* **Task to complete**
Starting at the line below holding "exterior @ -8" and stopping at the line holding "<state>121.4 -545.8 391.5", print every line exactly, both ends included, and leave the rest out.
━━ Available data
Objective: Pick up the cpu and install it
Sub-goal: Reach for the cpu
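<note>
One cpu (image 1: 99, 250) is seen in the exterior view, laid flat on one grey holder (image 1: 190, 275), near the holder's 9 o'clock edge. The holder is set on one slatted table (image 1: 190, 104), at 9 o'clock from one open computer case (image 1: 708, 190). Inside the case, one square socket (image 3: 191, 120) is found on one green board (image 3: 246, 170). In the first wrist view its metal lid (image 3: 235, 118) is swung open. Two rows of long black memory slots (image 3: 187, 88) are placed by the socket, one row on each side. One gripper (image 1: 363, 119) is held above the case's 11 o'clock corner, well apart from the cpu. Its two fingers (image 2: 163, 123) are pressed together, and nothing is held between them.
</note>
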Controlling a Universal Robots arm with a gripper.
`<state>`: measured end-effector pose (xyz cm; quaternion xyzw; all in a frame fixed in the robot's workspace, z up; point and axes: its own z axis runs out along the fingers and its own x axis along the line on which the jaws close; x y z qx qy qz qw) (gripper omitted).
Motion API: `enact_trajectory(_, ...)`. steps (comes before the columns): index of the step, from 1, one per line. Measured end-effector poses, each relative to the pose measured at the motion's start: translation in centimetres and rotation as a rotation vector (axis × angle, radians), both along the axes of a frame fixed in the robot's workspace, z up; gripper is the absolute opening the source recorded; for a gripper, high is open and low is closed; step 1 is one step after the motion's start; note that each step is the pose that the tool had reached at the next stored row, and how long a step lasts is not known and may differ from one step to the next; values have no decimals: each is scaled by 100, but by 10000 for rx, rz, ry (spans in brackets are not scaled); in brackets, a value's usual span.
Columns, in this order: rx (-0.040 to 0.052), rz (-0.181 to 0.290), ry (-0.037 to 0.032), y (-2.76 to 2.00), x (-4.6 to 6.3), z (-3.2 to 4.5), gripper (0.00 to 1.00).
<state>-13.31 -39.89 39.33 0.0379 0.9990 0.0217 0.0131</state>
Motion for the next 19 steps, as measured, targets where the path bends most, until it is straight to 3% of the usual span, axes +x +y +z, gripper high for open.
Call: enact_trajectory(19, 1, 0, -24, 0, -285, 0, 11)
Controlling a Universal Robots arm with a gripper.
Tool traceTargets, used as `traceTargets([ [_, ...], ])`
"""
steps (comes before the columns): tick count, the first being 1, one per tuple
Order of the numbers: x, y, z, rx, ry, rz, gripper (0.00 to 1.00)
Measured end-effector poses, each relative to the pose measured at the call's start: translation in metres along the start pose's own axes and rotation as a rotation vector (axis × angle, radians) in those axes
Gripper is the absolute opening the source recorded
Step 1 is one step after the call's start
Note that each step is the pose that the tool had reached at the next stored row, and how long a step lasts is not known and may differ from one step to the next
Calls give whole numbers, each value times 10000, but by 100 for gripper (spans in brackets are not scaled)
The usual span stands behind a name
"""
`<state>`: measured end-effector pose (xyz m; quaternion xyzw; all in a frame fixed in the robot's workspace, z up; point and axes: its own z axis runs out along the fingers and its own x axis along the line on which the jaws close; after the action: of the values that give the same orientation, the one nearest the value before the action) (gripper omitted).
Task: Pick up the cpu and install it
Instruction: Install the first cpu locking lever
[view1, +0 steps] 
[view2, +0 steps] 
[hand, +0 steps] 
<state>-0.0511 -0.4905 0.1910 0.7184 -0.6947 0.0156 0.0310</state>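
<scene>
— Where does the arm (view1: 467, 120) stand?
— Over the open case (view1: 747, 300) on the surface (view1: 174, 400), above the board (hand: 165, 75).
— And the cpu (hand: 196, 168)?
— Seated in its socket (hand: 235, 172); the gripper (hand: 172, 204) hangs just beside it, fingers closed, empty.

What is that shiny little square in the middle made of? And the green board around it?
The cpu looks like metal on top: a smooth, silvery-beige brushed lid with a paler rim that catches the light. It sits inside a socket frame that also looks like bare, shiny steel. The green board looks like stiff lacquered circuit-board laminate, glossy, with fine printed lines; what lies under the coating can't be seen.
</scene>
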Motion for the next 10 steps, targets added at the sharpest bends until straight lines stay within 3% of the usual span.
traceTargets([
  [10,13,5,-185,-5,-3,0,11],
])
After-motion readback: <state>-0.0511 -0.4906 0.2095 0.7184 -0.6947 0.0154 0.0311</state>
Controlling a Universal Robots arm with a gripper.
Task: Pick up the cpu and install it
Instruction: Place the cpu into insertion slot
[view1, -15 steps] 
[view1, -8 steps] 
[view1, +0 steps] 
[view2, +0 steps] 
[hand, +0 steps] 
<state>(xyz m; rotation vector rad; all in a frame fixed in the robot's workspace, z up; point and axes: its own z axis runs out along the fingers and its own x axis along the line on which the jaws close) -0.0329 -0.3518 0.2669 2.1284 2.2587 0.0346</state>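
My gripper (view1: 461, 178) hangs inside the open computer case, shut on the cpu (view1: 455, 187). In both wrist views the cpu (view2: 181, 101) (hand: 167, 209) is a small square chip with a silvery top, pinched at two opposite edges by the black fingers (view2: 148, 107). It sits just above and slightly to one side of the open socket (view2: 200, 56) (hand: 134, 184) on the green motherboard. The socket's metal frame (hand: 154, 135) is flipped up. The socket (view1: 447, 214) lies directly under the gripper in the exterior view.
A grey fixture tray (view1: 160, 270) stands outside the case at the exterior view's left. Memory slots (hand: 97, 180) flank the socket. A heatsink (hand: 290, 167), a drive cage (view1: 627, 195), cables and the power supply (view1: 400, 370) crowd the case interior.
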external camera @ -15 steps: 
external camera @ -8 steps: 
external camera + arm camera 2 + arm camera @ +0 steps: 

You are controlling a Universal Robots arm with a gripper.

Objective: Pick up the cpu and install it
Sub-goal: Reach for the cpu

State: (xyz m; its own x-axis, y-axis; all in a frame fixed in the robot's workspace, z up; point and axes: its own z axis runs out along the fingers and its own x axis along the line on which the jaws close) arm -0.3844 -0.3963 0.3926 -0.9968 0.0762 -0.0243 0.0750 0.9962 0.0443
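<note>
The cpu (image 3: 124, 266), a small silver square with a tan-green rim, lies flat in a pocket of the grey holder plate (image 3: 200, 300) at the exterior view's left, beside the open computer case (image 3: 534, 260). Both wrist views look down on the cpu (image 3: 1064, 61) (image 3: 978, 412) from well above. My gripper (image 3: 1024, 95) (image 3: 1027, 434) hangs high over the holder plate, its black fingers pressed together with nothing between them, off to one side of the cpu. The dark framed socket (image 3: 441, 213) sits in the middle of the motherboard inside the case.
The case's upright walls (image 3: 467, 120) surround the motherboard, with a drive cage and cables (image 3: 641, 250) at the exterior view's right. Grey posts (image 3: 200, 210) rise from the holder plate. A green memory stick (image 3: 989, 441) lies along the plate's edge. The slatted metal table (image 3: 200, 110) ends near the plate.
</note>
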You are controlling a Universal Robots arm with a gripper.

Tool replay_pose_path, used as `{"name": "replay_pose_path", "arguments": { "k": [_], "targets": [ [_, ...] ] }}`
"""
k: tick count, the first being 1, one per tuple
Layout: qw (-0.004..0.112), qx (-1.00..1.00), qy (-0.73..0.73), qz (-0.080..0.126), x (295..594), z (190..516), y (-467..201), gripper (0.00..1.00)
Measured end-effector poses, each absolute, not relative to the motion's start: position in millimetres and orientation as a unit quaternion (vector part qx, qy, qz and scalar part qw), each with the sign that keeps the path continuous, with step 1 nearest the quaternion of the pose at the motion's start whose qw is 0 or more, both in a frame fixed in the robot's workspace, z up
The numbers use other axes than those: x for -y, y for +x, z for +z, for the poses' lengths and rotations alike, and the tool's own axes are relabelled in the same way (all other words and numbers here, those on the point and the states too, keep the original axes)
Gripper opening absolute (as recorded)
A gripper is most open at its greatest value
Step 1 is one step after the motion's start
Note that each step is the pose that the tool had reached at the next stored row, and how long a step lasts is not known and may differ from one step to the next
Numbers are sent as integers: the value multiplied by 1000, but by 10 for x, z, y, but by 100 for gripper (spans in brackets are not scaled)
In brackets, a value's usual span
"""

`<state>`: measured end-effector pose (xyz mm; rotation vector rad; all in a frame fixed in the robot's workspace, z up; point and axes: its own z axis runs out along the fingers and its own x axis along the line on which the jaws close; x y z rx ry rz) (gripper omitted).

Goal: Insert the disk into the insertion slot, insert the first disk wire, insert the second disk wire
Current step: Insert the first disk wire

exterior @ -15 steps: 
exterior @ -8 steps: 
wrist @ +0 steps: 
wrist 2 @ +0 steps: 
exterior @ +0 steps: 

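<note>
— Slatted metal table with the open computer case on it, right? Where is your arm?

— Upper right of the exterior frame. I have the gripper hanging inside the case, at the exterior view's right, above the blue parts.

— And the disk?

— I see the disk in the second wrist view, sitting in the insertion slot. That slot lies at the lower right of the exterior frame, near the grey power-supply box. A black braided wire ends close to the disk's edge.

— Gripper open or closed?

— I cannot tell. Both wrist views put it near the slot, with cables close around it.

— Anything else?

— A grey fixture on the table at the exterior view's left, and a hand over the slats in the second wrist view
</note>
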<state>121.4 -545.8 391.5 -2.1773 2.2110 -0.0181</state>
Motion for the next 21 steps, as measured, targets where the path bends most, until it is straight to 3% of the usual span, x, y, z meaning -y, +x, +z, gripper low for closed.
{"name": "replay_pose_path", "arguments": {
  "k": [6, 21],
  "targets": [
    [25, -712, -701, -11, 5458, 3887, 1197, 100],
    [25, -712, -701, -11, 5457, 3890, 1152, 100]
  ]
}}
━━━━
* **Result for this exercise**
exterior @ -8 steps: 
wrist @ +0 steps: 
wrist 2 @ +0 steps: 
exterior @ +0 steps: 

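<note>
— Slatted metal table with the open computer case on it, right? Where is your arm?

— Upper right of the exterior frame. I have the gripper hanging inside the case, at the exterior view's right, above the blue parts.

— And the disk?

— I see the disk in the second wrist view, sitting in the insertion slot. That slot lies at the lower right of the exterior frame, near the grey power-supply box. A black braided wire ends close to the disk's edge.

— Gripper open or closed?

— I cannot tell. Both wrist views put it near the slot, with cables close around it.

— Anything else?

— A grey fixture on the table at the exterior view's left, and a hand over the slats in the second wrist view
</note>
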<state>121.4 -545.8 391.5 -2.1773 2.2110 -0.0181</state>

The reply to this exercise is complete.